## [WHAT IS BEING ASKED]
Using the entries below, write out the line with "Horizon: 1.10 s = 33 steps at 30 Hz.", the line with "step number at", and every line in between, exactly as each is written.

[Records from a data collection]
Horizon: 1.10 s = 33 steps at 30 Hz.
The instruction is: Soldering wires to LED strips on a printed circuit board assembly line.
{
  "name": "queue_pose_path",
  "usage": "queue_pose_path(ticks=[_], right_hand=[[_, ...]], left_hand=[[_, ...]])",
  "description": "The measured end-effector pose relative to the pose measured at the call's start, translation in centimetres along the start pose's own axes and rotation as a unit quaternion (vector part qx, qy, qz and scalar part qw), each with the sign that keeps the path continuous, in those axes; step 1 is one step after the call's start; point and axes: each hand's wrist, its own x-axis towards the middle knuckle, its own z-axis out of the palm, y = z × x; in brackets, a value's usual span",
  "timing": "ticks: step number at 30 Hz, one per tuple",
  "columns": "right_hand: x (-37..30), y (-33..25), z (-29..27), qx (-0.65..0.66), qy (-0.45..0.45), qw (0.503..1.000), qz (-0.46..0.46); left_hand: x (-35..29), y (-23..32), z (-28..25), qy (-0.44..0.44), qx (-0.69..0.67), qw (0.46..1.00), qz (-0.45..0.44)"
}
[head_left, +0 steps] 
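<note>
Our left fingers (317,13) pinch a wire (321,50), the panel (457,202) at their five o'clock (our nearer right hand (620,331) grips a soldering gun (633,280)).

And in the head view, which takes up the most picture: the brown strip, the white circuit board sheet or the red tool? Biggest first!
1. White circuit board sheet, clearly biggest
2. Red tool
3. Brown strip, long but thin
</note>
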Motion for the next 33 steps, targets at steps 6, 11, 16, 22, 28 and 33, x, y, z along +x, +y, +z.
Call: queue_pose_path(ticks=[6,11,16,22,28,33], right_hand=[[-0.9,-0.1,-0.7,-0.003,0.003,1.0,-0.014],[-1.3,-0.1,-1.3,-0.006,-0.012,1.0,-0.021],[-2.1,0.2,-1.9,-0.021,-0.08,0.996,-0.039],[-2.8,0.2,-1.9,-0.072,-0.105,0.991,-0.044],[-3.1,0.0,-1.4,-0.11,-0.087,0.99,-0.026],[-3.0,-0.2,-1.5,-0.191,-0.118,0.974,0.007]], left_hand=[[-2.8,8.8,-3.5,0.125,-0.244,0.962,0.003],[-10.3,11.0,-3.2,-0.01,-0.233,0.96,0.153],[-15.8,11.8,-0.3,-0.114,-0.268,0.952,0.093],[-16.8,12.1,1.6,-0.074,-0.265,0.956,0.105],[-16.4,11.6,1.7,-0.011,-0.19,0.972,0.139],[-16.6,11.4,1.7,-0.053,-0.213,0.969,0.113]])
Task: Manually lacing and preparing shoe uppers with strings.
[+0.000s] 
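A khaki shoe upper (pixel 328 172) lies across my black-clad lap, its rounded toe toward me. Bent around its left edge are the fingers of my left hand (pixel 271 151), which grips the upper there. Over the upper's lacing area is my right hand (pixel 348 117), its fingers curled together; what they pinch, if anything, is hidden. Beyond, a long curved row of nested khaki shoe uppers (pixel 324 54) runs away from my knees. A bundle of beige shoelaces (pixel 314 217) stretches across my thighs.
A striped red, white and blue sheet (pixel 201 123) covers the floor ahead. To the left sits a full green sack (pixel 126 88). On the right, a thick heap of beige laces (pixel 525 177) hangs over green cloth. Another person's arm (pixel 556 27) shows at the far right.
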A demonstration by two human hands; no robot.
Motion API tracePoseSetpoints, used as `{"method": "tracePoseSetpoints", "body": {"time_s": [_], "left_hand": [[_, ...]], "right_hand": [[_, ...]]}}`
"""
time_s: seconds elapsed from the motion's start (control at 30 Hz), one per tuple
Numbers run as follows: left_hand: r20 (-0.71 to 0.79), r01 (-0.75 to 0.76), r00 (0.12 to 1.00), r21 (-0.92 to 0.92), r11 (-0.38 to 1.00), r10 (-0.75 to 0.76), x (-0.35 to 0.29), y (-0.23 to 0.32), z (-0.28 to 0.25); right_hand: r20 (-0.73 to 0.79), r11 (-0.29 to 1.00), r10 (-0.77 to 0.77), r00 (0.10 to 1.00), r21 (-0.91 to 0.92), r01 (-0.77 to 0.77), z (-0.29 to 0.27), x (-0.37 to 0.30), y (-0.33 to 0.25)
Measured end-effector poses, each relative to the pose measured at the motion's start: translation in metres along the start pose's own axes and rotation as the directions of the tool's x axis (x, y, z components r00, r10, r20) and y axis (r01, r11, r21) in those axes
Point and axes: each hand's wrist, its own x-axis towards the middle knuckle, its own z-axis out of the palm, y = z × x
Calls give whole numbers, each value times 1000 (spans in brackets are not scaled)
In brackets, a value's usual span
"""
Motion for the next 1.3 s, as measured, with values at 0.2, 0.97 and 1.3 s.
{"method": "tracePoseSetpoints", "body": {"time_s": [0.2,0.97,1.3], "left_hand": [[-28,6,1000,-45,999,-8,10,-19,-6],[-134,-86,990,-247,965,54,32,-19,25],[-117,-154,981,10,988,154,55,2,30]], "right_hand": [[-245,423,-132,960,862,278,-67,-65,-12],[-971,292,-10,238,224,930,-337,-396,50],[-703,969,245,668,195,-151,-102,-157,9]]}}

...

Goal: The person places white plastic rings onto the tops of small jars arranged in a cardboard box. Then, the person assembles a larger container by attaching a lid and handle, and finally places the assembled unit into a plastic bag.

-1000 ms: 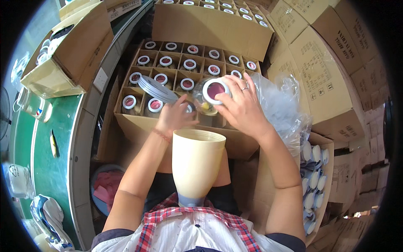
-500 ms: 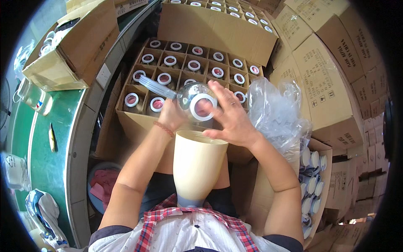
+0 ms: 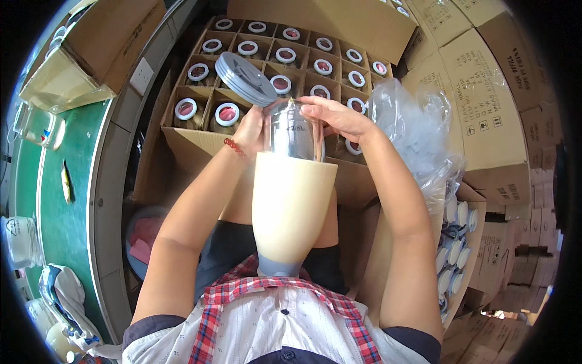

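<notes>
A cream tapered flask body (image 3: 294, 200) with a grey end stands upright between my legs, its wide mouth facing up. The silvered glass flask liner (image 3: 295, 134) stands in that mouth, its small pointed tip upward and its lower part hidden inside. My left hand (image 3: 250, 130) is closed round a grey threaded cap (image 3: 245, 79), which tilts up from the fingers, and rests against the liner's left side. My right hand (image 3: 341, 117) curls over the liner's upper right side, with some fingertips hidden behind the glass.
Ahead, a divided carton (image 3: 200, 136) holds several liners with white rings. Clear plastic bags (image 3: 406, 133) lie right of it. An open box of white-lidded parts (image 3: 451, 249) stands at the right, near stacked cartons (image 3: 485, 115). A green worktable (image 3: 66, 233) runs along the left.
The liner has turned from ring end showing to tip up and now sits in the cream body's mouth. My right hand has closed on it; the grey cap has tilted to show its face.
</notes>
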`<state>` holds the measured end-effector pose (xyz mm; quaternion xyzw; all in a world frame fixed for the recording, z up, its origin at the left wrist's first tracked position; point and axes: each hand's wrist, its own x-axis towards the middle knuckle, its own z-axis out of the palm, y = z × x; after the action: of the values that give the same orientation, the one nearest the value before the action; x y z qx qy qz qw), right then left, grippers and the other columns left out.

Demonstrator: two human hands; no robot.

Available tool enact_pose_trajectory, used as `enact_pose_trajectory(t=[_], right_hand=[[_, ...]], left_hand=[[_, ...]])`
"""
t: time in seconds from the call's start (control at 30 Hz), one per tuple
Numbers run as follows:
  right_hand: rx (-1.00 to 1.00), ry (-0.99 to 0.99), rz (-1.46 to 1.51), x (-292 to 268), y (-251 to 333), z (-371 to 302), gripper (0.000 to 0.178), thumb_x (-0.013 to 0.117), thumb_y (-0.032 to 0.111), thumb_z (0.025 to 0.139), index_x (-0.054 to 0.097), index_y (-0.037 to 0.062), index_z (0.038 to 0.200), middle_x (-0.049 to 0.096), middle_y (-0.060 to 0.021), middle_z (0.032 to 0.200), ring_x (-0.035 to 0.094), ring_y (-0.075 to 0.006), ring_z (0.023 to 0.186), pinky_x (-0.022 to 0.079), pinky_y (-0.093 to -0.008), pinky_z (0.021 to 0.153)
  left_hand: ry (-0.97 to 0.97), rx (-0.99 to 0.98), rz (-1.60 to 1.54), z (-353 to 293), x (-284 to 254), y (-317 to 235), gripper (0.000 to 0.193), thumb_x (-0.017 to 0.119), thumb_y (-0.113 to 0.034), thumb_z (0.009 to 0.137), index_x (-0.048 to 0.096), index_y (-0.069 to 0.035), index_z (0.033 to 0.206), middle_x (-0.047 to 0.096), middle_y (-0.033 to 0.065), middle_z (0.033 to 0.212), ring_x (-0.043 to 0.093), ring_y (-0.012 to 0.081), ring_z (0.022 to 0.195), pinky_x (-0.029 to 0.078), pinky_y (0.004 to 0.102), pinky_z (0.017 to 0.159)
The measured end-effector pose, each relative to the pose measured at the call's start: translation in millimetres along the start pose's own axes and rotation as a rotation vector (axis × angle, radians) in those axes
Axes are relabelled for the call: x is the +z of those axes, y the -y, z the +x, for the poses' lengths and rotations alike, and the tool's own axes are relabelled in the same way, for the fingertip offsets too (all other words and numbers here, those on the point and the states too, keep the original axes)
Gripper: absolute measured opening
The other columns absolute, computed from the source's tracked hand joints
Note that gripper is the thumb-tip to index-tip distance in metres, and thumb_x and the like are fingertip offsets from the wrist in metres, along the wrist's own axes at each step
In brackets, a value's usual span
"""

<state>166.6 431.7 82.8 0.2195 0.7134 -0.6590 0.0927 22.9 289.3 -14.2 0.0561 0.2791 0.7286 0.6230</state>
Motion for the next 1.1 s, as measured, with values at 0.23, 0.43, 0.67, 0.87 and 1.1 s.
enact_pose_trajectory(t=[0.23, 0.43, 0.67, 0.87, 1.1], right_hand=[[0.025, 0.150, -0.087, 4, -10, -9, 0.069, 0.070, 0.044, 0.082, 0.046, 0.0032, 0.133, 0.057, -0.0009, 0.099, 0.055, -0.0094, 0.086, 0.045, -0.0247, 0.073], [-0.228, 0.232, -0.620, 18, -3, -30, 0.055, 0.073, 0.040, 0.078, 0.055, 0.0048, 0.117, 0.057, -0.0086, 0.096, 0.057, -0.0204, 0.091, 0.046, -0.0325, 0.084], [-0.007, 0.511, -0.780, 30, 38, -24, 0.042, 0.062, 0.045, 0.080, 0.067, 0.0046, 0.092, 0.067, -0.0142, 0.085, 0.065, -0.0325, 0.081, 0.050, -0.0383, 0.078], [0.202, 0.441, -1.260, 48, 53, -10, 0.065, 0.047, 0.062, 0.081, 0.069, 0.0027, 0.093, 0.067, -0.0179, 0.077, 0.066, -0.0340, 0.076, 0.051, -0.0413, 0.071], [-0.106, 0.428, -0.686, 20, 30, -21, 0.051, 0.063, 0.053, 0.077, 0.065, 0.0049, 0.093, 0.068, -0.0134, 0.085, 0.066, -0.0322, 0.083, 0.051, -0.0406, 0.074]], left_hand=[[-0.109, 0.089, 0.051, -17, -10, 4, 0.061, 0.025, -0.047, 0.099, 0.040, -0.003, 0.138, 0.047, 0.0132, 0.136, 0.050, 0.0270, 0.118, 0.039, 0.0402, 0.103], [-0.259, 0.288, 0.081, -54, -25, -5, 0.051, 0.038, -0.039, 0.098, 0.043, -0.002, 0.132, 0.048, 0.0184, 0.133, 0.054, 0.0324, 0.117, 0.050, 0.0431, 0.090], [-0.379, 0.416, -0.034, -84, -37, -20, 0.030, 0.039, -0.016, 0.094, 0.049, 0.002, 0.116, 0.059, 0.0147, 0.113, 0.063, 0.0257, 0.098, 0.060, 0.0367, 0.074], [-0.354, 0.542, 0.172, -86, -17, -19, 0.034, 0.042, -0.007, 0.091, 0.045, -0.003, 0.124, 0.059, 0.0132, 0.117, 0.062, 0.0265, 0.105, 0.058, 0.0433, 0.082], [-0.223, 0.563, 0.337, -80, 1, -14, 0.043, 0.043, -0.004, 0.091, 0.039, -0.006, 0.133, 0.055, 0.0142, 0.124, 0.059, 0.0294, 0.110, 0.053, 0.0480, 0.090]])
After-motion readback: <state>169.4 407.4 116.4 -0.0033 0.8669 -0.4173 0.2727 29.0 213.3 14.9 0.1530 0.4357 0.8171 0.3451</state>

## [ANSWER TO THIS EXERCISE]
Horizon: 1.10 s = 33 steps at 30 Hz.
The instruction is: Soldering wires to LED strips on a printed circuit board assembly line.
{
  "name": "queue_pose_path",
  "usage": "queue_pose_path(ticks=[_], right_hand=[[_, ...]], left_hand=[[_, ...]])",
  "description": "The measured end-effector pose relative to the pose measured at the call's start, translation in centimetres along the start pose's own axes and rotation as a unit quaternion (vector part qx, qy, qz and scalar part qw), each with the sign that keeps the path continuous, in those axes; step 1 is one step after the call's start; point and axes: each hand's wrist, its own x-axis towards the middle knuckle, its own z-axis out of the palm, y = z × x; in brackets, a value's usual span",
  "timing": "ticks: step number at 30 Hz, one per tuple",

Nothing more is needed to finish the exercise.